*** Opening Stored data ***

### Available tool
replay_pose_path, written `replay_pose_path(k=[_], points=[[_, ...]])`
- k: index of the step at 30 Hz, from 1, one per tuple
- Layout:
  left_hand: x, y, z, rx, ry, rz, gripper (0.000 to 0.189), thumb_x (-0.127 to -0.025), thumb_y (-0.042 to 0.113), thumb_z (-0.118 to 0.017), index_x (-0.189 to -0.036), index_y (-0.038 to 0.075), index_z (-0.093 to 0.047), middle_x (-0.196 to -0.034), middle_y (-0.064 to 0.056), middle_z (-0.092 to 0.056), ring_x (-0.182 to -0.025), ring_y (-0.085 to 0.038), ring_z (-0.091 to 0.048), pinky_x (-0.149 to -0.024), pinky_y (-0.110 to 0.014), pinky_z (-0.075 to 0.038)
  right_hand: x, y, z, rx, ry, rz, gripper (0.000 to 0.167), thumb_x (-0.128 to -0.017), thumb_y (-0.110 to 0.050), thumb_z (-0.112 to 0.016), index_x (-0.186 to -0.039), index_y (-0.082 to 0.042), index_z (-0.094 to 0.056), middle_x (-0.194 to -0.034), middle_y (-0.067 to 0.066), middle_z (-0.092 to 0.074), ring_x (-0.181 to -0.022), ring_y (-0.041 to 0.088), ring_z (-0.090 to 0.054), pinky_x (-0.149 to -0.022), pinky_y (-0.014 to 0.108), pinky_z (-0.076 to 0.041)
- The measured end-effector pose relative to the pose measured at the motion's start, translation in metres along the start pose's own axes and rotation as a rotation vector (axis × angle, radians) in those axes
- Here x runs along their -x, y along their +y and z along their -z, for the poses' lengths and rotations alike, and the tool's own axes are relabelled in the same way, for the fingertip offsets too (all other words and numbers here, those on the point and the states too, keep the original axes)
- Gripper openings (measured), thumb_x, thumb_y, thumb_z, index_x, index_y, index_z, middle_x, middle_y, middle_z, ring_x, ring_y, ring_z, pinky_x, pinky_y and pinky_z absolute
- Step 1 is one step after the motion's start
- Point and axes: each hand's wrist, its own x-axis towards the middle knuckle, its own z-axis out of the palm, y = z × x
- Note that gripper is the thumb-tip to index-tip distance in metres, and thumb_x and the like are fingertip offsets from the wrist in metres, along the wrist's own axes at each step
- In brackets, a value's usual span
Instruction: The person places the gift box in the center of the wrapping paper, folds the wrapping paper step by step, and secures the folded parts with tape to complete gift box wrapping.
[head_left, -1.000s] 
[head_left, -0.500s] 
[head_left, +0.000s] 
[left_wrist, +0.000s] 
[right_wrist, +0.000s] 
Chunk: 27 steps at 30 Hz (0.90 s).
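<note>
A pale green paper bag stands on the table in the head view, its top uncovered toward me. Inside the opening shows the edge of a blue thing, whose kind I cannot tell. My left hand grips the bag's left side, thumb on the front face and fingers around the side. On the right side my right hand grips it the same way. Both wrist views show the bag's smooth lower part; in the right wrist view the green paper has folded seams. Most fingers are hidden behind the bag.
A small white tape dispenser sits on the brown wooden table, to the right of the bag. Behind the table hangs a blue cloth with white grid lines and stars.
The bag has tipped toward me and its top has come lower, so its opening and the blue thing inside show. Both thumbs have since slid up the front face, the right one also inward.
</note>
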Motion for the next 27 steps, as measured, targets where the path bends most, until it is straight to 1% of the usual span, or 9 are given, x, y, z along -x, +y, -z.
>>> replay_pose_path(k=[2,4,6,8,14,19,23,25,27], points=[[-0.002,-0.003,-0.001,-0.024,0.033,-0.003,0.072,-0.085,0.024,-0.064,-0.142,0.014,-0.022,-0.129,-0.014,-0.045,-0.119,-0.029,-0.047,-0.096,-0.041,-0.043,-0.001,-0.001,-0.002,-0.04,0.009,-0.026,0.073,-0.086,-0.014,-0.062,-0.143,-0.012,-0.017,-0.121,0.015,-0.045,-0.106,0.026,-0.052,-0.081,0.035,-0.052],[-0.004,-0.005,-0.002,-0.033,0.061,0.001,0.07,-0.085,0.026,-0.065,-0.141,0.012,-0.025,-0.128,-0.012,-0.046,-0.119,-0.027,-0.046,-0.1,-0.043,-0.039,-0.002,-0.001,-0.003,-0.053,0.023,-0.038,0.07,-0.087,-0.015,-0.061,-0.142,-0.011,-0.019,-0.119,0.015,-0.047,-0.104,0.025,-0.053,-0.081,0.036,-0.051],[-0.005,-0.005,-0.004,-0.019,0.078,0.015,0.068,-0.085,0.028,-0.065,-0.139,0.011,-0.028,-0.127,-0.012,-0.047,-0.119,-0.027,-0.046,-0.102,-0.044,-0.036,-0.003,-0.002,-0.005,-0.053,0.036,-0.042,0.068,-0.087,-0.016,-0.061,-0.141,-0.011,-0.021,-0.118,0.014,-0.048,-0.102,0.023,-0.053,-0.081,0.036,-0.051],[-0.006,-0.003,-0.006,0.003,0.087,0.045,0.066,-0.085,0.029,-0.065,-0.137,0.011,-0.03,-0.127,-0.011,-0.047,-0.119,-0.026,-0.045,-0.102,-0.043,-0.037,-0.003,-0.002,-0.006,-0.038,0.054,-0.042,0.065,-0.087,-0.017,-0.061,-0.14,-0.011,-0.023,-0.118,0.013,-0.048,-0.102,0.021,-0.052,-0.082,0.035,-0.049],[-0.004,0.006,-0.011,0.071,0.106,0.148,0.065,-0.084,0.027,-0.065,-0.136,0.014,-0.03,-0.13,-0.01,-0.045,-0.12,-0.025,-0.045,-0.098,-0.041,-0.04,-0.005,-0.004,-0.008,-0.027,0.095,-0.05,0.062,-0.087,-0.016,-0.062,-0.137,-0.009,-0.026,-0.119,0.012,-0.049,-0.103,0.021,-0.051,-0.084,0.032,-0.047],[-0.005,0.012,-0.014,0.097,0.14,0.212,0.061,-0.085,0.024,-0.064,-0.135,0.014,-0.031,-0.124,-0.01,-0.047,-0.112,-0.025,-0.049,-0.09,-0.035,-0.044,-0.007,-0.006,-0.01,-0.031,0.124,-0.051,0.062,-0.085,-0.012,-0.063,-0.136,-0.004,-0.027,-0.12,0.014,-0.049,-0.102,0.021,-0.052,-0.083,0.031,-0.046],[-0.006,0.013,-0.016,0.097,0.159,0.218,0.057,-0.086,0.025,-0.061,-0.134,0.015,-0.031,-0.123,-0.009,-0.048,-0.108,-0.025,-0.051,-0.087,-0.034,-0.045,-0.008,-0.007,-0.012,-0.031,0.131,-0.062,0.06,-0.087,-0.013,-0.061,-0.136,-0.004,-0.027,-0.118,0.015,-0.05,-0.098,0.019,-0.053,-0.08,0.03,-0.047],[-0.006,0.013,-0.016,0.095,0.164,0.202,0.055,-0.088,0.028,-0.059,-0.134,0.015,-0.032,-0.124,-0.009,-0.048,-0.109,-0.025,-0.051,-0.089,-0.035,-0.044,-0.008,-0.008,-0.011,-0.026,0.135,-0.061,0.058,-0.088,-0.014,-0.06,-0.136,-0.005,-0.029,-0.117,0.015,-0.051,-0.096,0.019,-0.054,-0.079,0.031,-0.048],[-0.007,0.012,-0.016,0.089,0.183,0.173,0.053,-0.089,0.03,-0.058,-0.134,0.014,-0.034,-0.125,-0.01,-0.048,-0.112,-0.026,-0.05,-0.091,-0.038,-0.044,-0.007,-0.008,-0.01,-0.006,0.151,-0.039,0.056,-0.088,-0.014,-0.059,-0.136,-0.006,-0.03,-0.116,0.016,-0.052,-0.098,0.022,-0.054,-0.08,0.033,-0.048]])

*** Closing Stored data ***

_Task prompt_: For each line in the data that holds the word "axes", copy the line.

_Exercise answer_:
- The measured end-effector pose relative to the pose measured at the motion's start, translation in metres along the start pose's own axes and rotation as a rotation vector (axis × angle, radians) in those axes
- Here x runs along their -x, y along their +y and z along their -z, for the poses' lengths and rotations alike, and the tool's own axes are relabelled in the same way, for the fingertip offsets too (all other words and numbers here, those on the point and the states too, keep the original axes)
- Point and axes: each hand's wrist, its own x-axis towards the middle knuckle, its own z-axis out of the palm, y = z × x
- Note that gripper is the thumb-tip to index-tip distance in metres, and thumb_x and the like are fingertip offsets from the wrist in metres, along the wrist's own axes at each step

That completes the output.